The possibility of a rational design of transition metal mixed bridge compounds by using oxo- bridge complexes as building blocks opens an exciting path for a wide range of novel Group 4 frameworks. The dimensionality of the proposed family of compounds would be driven by (i) the extent of substitution on the metal centre, i.e. RCl2M-O- MCl2R would rise up 3D frameworks, whereas R2ClM-O- MClR2 is expected to produce compounds such as polymers or macrocycles (Scheme 1) and (ii) the steric demands around the metal centres, i.e. the bigger the R groups, the smaller the oligomer formed.
Towards 3D inorganic frameworks appended with radicals: The use of molecular magnetic materials provides many opportunities for low-temperature device fabrication and offers an opportunity to tailor the physical properties at a molecular level via general organic synthesis. However, probably the most appealing aspect of molecule-based magnets is that they present several attributes unavailable in conventional metal and metal-oxide magnets, such as low density, solubility in a wide variety of common solvents and/or volatility. These physical properties provide a number of potentially important opportunities in low temperature processing techniques such as electro-coating, evaporation and chemical vapour deposition.
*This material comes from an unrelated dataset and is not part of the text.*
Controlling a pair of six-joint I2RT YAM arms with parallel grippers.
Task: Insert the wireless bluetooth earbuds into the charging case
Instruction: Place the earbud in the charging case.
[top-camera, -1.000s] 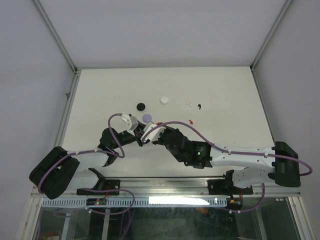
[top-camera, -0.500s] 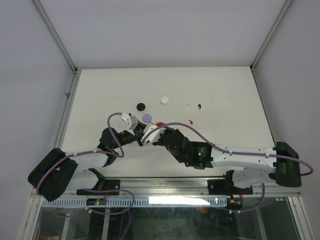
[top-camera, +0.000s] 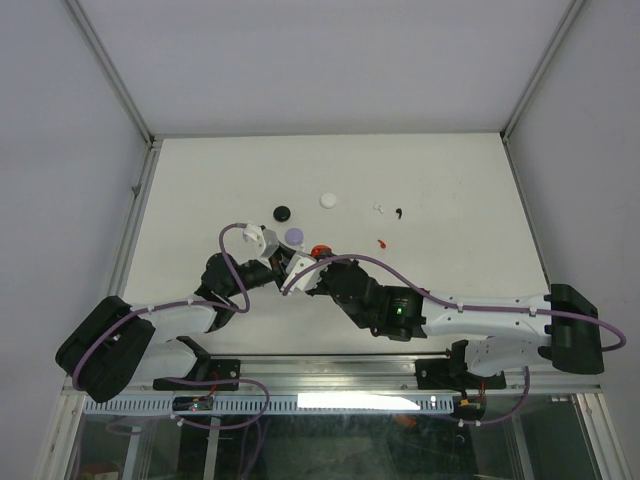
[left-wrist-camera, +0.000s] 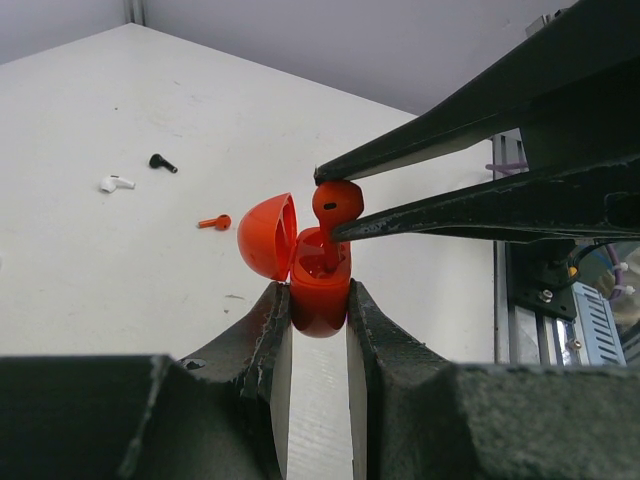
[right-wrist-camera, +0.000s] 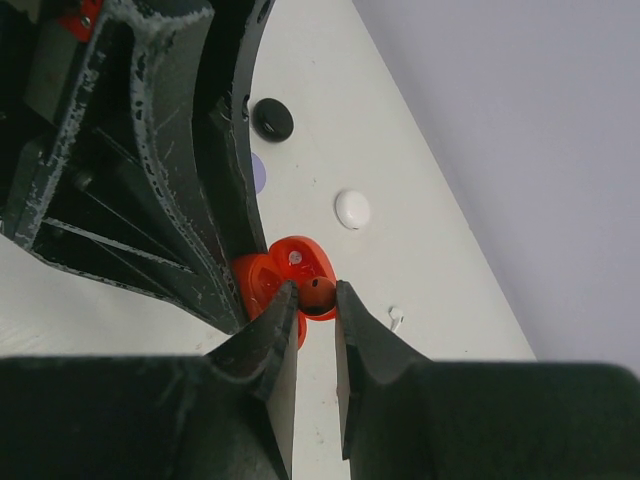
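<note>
My left gripper (left-wrist-camera: 318, 292) is shut on a red charging case (left-wrist-camera: 320, 312), held upright with its lid (left-wrist-camera: 268, 238) swung open to the left. My right gripper (right-wrist-camera: 316, 293) is shut on a red earbud (right-wrist-camera: 320, 298). In the left wrist view that earbud (left-wrist-camera: 338, 203) sits just above the case's mouth, with its stem reaching down into the case. From above, the red case (top-camera: 319, 250) shows where the two grippers meet. A second red earbud (top-camera: 382, 242) lies loose on the table.
A black earbud (top-camera: 399, 212) and a white earbud (top-camera: 378, 208) lie at the far right of the group. Round cases stand behind the grippers: white (top-camera: 328, 200), black (top-camera: 282, 211) and purple (top-camera: 294, 234). Frame rails edge the table.
Both wrists have crept slightly together, and the red case shows more plainly from above. Neither grip has changed.
</note>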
In collaboration with Dr. A. Alberola-Catalán (UJI, Spain), we are working towards the rational assembly of large macromolecular systems with multiple spin carriers we have started functionalizing dimeric phospha(III)zane [ClP(μ-Npy)]2 with dithiadiazolyl radicals2 in an attempt to synthesise the units that will form part of these macrocycles. The formation of macrocycles and the possibility of 3D structural arrangements would open this area to radical functionalized nanotubes.